I don’t think I need reminding. I totally get that my thoughts, good or bad, affect outcomes in my life on a daily basis.
Yet, clearly, the universe deems it necessary to remind me—and sometimes with the oddest sense of humour—that I should be careful what I wish for.
Take today for example. I got up early, polished off some work, then prepared a Cowboy Pot Roast in my slow cooker for dinner tonight.
The roast has a final step before you serve it which I usually leave instructions for my husband to do when he gets home from work (he’s the first one home each night). But today, for some reason, I really wanted to do that final step. I wanted to take my roast all the way to the finish line.
But, I thought to myself, that’s not in the cards. I will drop my daughter off at school after lunch, then head to the office like I do every day, and my husband will come home and do the last step for the roast. When I get home later, we’ll all sit down to a nice pot roast and some good ol’ fashion dinner conversation.
In the back of my mind, though, a little mantra was growing.
~ I will do the last step of this recipe today ~
It kept repeating itself despite plans that had already been made and were moving forward.
After lunch, my daughter and I gathered our things and I glanced back at the slow cooker on the counter as we headed out to the car, the mantra flashing in my mind. As I pulled out of the driveway, I heard a wretching noise from the backseat. A quick look confirmed it. My poor little girl was throwing up all over the place.
I stopped the car, ran around to her side and cleaned her up the best I could, then ushered her into the house to bathe her and settle her on the couch for an afternoon of rest; school, work and dinner forgotten in the chaos.

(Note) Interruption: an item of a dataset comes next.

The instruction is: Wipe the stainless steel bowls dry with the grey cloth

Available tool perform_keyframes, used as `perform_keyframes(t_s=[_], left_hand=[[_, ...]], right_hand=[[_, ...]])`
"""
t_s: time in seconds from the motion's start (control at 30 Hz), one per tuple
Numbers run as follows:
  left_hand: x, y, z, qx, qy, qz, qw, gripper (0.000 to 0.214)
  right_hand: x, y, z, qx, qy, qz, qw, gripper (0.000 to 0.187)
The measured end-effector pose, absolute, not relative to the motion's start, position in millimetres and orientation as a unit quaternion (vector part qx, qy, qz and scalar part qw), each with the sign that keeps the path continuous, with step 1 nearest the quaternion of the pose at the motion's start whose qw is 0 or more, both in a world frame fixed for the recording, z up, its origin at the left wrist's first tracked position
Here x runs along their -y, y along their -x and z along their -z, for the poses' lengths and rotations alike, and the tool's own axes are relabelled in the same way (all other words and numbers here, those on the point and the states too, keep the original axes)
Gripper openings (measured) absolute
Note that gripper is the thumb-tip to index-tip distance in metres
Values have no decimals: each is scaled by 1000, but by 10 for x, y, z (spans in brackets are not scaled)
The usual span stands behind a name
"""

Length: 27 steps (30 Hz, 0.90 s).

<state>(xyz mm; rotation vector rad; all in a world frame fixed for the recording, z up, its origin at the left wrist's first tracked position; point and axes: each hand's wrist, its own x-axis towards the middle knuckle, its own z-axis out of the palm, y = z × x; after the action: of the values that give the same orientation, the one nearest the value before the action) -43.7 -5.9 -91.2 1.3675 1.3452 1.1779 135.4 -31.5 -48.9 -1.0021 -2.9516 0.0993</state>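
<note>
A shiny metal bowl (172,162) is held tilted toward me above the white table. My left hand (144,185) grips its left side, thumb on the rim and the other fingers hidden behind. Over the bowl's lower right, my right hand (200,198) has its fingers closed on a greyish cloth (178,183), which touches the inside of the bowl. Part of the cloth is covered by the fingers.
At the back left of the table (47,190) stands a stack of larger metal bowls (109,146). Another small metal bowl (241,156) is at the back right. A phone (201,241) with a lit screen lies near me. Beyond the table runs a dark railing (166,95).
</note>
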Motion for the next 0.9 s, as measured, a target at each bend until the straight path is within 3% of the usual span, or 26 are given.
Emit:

Once everything was cleaned up and bosses and principals had been called to alert them to our absence, it hit me: I would be home when the Cowboy Pot Roast was done, so I could be the one doing the final step!
It was a long way around, but I got what I wanted.
Like I said, I don’t think I need reminding. But the universe thought differently and I got reminded. My little girl is on the mend and I’m home to do the final step in a delicious pot roast recipe.
Perhaps I’ll open a bottle of wine and ask the universe to join me for a glass.